## THE TASK
Among the entries that follow, count the lines with the word "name" and report the number by itself.

## PROVIDED DATA

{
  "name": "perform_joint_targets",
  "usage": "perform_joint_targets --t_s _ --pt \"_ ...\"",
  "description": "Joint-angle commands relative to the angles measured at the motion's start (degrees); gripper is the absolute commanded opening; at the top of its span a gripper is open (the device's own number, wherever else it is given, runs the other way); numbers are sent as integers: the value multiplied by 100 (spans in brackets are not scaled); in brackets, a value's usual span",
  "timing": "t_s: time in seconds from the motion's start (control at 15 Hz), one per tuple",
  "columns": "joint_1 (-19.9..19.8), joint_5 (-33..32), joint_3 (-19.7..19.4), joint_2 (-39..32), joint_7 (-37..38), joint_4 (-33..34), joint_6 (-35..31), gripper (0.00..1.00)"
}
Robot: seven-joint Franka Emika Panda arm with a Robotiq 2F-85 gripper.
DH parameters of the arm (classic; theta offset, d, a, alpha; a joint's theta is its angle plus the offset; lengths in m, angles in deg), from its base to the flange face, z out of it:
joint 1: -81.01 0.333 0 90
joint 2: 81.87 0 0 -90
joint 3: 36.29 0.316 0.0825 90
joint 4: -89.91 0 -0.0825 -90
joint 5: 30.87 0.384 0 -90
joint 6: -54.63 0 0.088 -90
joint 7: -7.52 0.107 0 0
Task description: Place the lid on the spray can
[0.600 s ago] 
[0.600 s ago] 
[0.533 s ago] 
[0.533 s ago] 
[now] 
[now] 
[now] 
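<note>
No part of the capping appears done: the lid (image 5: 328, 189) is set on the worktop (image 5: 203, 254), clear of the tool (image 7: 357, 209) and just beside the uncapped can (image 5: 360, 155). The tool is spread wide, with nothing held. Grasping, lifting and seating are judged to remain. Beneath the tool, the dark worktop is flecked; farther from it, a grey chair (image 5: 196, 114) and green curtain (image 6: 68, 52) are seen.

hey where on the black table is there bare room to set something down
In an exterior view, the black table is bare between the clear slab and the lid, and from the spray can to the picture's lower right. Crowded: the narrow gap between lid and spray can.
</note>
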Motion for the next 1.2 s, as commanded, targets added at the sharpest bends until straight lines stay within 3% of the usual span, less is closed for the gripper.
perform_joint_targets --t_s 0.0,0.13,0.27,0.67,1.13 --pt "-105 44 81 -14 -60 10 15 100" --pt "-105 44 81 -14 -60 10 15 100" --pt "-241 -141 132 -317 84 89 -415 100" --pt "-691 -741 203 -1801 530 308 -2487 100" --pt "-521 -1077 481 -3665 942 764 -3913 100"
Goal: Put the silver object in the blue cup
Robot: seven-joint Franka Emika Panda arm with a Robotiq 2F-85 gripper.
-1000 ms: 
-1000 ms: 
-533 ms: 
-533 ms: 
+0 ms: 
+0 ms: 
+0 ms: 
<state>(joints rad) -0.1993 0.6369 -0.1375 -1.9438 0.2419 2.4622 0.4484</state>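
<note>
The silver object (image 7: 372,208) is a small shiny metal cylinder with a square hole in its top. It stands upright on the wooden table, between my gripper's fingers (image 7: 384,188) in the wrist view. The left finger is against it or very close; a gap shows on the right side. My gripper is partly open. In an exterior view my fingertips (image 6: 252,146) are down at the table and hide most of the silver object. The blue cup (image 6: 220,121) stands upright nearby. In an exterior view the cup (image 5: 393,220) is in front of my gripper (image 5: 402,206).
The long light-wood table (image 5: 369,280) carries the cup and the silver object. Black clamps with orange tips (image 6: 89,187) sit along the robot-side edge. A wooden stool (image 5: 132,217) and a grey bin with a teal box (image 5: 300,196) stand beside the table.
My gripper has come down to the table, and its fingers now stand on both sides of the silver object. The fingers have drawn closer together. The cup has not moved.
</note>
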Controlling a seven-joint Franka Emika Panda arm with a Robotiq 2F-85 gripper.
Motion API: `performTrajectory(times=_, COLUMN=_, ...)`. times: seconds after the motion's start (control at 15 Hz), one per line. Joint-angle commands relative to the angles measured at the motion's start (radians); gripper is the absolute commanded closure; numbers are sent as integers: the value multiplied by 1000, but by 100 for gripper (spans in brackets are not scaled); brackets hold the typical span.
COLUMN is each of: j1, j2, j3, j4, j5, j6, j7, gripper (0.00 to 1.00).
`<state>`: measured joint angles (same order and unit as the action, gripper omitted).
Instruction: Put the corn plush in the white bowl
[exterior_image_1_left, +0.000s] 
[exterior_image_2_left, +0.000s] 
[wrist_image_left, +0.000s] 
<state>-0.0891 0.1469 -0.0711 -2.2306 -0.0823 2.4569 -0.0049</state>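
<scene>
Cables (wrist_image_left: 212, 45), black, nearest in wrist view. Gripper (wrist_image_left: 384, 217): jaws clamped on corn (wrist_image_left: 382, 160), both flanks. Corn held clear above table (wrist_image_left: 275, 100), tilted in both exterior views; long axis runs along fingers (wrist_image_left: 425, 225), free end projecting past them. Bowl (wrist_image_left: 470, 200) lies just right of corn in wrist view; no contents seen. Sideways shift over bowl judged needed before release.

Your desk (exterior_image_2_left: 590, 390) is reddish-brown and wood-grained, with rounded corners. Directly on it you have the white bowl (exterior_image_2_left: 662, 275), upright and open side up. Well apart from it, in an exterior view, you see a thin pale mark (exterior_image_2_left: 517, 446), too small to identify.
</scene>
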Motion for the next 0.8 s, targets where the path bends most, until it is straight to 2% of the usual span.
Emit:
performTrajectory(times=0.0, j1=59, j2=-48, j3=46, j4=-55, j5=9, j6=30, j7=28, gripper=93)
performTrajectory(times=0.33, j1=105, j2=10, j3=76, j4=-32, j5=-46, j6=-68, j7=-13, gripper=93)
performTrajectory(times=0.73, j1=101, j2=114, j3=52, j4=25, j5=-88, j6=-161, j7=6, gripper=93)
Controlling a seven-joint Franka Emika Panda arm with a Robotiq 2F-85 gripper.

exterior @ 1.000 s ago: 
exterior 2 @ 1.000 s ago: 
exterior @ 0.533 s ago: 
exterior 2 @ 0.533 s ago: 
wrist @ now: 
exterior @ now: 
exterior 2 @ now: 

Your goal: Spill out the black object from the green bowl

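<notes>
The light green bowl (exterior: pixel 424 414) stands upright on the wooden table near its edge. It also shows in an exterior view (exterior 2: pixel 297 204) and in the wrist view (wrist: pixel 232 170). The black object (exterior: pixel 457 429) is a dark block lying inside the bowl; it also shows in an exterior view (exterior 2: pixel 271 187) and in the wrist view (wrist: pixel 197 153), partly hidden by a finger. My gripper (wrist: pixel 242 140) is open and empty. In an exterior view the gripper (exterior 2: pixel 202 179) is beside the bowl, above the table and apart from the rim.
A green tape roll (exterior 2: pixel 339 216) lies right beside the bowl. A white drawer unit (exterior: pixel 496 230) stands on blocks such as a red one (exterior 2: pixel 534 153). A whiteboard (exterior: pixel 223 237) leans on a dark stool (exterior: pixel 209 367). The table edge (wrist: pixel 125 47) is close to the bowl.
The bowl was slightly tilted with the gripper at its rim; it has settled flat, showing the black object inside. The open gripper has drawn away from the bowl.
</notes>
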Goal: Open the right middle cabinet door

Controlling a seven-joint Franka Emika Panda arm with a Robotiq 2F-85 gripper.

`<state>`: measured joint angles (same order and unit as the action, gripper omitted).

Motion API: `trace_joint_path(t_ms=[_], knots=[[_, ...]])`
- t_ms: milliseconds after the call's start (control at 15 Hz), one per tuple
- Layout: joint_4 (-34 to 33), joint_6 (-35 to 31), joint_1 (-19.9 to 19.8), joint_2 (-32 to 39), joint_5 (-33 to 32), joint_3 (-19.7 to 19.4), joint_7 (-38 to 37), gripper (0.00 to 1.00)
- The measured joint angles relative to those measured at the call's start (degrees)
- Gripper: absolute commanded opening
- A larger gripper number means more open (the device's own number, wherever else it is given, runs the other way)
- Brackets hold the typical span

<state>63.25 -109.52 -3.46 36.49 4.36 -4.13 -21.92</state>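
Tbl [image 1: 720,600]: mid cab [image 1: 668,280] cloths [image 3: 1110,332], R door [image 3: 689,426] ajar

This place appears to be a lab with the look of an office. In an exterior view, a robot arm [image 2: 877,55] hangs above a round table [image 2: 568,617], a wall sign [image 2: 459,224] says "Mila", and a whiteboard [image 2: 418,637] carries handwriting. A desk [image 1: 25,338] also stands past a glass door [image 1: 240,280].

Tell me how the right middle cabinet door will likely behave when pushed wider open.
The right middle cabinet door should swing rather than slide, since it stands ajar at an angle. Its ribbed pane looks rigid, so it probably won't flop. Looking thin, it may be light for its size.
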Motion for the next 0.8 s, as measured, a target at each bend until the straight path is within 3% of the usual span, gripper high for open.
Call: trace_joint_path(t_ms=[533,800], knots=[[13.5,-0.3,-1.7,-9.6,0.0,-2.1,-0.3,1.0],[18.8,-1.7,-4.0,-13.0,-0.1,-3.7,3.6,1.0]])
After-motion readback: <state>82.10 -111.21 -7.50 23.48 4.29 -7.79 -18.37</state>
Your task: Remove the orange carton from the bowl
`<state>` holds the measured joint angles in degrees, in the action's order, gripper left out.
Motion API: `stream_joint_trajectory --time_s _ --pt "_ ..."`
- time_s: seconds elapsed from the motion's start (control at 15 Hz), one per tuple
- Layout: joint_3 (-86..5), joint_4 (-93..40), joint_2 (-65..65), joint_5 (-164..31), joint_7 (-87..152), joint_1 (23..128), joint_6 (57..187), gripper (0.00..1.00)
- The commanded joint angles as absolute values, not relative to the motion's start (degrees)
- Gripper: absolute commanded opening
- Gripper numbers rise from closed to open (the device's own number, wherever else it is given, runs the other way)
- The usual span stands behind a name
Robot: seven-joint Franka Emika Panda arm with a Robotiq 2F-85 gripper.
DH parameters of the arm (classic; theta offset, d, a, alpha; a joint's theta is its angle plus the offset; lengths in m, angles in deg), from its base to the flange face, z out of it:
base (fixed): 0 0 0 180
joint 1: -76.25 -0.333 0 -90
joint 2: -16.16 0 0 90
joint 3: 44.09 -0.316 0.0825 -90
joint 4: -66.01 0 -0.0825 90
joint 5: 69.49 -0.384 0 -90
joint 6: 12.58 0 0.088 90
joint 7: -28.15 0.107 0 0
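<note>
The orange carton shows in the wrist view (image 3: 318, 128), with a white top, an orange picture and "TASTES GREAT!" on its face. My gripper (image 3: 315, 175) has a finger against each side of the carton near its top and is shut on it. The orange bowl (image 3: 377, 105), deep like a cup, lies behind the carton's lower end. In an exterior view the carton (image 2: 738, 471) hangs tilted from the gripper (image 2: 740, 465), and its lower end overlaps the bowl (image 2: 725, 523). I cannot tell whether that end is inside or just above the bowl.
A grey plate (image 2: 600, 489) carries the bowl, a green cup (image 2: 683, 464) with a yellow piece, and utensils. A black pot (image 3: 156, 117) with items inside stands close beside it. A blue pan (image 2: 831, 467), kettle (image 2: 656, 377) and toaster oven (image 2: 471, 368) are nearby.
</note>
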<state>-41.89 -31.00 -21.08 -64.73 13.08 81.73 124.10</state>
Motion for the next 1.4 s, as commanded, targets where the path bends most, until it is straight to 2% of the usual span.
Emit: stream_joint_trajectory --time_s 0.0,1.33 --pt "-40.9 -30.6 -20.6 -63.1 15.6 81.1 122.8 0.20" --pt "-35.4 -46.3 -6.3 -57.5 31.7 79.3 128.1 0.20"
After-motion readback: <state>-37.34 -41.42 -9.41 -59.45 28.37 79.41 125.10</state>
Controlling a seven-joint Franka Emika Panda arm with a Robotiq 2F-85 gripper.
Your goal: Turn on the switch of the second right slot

## ANSWER TO THE PROBLEM
2